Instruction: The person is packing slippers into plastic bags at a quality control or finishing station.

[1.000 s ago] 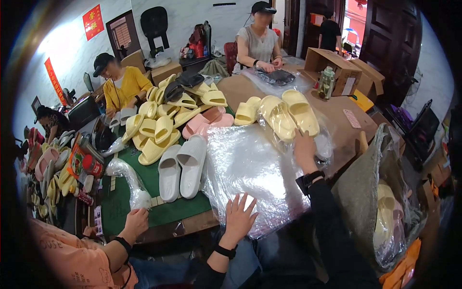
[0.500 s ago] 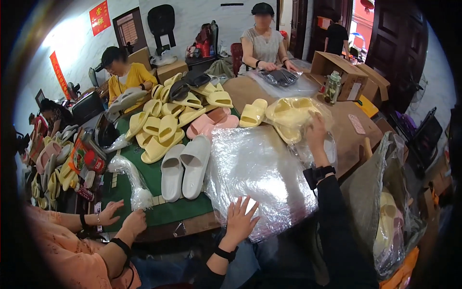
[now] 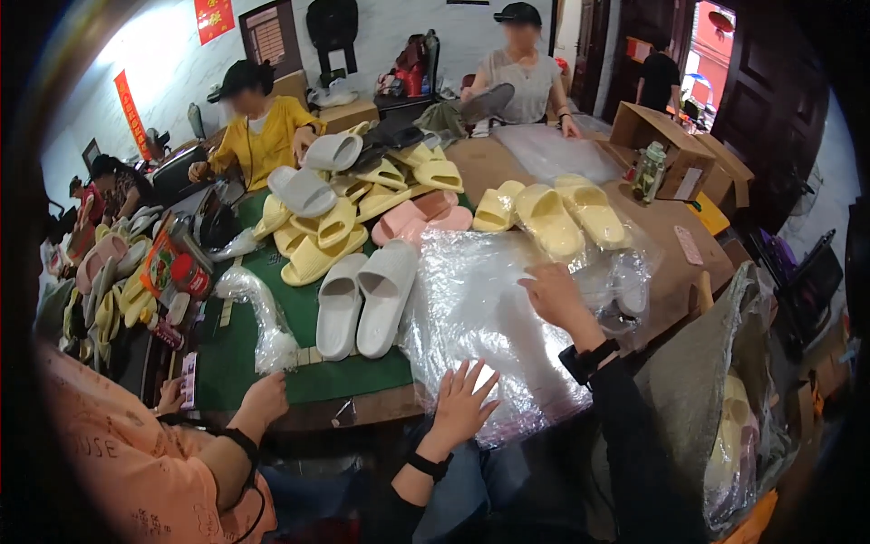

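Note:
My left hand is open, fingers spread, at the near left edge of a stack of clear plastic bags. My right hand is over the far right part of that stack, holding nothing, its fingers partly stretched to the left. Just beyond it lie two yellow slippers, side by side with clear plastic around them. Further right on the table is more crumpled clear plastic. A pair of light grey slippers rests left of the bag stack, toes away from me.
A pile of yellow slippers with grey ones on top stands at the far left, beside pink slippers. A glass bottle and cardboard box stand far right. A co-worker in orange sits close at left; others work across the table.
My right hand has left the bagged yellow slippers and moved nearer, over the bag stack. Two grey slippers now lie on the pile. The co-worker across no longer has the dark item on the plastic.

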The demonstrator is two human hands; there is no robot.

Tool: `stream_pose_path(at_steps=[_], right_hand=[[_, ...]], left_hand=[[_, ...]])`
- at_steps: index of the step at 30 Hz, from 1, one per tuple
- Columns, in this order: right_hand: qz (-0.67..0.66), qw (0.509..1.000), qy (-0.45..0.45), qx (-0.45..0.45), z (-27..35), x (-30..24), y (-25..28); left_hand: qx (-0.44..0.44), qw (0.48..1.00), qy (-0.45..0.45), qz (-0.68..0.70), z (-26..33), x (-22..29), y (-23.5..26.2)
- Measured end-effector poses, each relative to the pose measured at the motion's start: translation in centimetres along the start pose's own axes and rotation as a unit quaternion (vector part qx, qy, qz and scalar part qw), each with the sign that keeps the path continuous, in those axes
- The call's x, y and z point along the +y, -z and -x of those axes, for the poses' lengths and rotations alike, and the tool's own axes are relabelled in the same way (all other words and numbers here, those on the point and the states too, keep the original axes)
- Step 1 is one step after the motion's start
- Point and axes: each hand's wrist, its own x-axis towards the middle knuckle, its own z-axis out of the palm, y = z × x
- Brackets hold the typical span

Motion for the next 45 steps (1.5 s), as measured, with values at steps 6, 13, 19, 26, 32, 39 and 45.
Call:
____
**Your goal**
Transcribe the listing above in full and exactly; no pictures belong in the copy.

**Your response**
Instruction: The person is packing slippers into plastic bags at a quality control or finishing station.

[1.000 s ago] 
[0.500 s ago] 
[now] 

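Note:
My left hand is open, fingers spread, at the near left edge of a stack of clear plastic bags. My right hand is over the far right part of that stack, holding nothing, its fingers partly stretched to the left. Just beyond it lie two yellow slippers, side by side with clear plastic around them. Further right on the table is more crumpled clear plastic. A pair of light grey slippers rests left of the bag stack, toes away from me.
A pile of yellow slippers with grey ones on top stands at the far left, beside pink slippers. A glass bottle and cardboard box stand far right. A co-worker in orange sits close at left; others work across the table.
My right hand has left the bagged yellow slippers and moved nearer, over the bag stack. Two grey slippers now lie on the pile. The co-worker across no longer has the dark item on the plastic.
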
The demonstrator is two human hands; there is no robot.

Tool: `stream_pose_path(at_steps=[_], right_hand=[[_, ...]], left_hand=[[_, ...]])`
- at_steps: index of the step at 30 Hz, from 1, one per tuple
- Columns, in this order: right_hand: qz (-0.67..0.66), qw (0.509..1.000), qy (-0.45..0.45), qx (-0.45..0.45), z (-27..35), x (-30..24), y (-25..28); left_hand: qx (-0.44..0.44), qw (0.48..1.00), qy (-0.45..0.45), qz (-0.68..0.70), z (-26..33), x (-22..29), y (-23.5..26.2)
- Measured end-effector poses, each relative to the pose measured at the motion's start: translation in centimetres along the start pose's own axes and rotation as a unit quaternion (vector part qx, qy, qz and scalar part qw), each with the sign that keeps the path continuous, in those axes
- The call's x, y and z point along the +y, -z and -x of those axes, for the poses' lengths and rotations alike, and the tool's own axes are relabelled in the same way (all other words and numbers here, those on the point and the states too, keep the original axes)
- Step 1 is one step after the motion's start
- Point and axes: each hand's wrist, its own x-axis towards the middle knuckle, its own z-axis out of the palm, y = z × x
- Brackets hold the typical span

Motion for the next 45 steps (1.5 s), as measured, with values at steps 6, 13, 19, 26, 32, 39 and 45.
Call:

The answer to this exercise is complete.